「男の人…?」

思わず、すっとんきょうな声が出てしまった。


「そ♪」

玲奈さんが綺麗な顔で笑う。


「柚稀ちゃん、絶対に勘違いしてると思ったから、言っておかなきゃと思って」


いやいやいや。待ってください。

…玲奈さんが

「男の人…?」

「あんまり繰り返して言われると、ちょっと傷つくわ」


だって、信じられない。
私の目の前にいるこの美人が……、男の人なんて――!!


「ごめんね、柚稀ちゃん。
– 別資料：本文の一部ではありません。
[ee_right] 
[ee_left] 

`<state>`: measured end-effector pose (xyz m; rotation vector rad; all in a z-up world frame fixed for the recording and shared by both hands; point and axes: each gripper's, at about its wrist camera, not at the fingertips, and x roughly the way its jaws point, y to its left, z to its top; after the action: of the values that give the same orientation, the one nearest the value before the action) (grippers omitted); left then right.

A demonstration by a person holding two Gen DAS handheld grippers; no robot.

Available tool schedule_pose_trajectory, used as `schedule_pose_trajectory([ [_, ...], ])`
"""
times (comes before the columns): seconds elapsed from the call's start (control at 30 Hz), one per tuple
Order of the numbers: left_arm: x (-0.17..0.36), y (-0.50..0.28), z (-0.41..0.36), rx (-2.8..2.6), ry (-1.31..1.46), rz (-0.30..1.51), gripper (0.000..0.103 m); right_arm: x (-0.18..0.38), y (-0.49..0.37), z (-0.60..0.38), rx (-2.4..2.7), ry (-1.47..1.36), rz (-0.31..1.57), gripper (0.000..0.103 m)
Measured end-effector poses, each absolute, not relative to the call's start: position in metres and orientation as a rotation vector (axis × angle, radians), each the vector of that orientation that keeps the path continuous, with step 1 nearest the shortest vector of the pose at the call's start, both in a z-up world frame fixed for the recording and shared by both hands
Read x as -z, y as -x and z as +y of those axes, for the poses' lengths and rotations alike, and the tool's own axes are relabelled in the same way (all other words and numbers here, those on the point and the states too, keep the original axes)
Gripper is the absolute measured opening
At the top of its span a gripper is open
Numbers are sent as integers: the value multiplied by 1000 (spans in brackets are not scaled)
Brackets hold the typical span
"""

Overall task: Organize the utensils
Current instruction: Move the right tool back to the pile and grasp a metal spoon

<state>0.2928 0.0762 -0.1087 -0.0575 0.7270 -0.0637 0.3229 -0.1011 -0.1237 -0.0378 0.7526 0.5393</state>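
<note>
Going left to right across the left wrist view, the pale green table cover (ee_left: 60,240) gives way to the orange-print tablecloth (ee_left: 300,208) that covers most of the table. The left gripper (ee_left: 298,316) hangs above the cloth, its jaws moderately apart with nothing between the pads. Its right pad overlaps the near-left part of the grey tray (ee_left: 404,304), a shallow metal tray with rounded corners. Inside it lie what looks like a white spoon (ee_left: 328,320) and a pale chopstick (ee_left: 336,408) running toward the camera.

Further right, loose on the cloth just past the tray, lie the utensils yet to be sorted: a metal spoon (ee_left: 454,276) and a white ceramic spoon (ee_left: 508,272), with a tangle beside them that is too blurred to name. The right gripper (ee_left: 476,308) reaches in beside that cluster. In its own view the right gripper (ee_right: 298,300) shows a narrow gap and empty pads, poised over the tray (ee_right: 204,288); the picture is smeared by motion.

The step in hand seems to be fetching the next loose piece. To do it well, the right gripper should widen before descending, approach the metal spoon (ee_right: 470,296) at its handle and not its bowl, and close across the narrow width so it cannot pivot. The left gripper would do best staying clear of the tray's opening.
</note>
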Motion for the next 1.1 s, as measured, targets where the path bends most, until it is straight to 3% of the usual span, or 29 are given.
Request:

今日倒れちゃったのって、あたしのせいよね?」

「えっ?」

「いや、あたしのせいでもあるけど、ほとんどはこのヘタレがはっきりと言わないからよねっ」


そう言いながら、玲奈さんは朝倉さんを指さす。
そして、玲奈さんの隣で朝倉さんは苦笑した。


「いえ…、私の体調管理ができていなかったせいです…」

「乙女の気持ちは、あたしがよくわかってるわよ」


乙女…?
玲奈さん、今自分で男だって言ってたよね…?


玲奈さんは笑顔を消して朝倉さんを見ると、急に胸倉を掴んだ。


「あんた、こんな可愛い子泣かしてどうすんの?最近の男は、ホントにヘタレね!そんなんじゃ、女の子は逃げてっちゃうわよ?」

「…わかってるよ」


朝倉さんは玲奈さんの手を無理矢理はがし、向こうへと追いやった。